**What needs to be done:** Everything from the line containing "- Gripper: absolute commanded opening" through the line containing "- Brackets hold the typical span" should be repeated exactly, and nothing else from the data.

** Source data follows **

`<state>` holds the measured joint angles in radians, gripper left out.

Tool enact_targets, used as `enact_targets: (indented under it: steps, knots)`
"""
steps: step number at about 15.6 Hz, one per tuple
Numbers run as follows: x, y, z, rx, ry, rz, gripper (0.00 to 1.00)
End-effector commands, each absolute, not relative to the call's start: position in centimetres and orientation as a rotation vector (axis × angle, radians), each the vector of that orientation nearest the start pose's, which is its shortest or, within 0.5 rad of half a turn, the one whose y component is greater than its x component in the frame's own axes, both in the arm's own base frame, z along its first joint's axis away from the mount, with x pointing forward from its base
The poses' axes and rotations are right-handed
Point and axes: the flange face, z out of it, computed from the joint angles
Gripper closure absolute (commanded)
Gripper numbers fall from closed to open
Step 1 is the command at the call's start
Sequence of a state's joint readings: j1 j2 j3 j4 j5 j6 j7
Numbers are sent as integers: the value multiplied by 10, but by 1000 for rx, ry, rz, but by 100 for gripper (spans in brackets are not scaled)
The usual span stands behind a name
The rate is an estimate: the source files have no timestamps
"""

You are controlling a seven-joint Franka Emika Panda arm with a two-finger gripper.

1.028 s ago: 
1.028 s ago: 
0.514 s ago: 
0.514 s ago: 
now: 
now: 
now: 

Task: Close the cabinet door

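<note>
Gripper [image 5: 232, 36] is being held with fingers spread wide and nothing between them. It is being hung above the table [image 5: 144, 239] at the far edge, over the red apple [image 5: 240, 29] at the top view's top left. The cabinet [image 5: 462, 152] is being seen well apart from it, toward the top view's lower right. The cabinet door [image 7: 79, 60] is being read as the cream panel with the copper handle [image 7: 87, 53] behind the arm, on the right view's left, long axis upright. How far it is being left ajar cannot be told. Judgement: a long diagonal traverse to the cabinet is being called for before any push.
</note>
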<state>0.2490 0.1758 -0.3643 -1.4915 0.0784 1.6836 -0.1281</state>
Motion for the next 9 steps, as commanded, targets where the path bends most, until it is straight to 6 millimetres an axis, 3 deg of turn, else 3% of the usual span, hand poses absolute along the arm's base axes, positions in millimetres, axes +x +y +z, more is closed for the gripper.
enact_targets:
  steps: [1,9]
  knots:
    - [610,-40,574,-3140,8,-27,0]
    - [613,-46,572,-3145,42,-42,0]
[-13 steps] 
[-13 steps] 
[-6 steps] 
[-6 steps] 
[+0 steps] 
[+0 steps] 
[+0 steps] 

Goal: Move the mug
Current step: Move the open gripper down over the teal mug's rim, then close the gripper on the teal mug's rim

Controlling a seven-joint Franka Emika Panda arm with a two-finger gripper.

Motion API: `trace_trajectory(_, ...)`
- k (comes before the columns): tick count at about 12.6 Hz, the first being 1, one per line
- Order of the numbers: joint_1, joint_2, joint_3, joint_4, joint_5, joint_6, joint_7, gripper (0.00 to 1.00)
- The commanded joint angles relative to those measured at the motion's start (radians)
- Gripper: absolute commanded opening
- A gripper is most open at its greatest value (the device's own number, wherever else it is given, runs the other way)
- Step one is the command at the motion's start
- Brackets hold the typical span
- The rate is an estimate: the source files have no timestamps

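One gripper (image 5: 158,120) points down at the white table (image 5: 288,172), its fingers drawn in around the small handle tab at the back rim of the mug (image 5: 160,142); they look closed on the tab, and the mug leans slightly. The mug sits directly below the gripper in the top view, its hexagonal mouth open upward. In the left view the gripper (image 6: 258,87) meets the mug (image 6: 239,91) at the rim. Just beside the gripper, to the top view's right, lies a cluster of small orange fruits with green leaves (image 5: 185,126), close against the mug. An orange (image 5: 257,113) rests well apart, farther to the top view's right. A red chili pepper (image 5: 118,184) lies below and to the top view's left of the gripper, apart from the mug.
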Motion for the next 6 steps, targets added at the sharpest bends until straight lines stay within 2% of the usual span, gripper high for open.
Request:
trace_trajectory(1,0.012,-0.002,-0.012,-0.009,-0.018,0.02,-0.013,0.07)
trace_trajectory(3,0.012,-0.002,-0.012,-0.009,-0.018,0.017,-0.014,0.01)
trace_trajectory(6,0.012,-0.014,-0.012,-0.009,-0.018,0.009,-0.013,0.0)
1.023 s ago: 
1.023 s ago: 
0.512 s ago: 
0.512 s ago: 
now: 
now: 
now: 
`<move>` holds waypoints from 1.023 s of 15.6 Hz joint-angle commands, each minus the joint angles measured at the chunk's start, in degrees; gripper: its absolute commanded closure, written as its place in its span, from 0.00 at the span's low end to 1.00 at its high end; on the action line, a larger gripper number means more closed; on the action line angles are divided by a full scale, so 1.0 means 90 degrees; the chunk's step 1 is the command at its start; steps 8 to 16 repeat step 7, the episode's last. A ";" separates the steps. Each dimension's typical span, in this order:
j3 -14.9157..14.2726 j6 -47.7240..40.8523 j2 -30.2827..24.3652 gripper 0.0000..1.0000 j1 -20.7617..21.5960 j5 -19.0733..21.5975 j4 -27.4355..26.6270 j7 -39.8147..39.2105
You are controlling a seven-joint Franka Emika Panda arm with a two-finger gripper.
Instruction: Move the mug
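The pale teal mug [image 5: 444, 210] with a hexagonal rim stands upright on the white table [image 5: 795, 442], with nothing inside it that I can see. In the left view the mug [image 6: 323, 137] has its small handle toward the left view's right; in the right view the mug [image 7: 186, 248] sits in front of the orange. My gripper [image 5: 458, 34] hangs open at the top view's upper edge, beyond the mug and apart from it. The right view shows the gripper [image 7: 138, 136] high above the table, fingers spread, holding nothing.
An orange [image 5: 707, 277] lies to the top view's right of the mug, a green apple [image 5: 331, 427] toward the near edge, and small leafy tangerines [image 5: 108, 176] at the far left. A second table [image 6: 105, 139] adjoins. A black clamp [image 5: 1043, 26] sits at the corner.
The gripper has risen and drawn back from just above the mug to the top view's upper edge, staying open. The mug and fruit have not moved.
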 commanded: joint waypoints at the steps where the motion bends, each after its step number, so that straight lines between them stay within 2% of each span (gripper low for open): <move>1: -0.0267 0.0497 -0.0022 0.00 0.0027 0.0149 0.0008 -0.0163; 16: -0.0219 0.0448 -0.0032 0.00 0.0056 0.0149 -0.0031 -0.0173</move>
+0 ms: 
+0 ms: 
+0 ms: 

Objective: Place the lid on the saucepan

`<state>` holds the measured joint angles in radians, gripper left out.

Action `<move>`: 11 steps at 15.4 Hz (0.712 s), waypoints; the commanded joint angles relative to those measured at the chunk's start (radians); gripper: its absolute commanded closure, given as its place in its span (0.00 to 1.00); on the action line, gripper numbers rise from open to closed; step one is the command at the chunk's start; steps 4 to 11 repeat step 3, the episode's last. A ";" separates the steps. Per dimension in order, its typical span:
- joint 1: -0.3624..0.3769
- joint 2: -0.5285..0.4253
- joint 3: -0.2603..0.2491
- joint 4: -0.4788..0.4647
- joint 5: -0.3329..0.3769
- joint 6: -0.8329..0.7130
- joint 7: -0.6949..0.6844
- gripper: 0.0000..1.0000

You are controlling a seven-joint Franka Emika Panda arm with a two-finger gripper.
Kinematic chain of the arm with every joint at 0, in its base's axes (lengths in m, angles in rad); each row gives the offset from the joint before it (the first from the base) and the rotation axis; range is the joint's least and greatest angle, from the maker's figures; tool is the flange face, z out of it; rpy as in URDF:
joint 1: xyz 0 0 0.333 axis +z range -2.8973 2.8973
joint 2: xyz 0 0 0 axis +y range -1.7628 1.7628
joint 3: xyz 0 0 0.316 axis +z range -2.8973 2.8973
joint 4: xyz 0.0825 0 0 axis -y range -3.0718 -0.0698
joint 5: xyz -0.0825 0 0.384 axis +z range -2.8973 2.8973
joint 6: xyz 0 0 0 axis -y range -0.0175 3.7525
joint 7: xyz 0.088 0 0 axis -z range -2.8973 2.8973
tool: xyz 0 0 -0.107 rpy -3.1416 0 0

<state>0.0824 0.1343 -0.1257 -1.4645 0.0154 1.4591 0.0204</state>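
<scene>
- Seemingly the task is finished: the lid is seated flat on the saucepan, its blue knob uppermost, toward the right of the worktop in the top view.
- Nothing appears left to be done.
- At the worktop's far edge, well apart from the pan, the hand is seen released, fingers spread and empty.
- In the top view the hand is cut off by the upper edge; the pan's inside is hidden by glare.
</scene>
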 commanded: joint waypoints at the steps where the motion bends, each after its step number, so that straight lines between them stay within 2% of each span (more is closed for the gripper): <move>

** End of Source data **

**Result of the task:**
- Gripper: absolute commanded opening
- A gripper is most open at its greatest value (the device's own number, wherever else it is given, runs the other way)
- Step one is the command at the motion's start
- Brackets hold the typical span

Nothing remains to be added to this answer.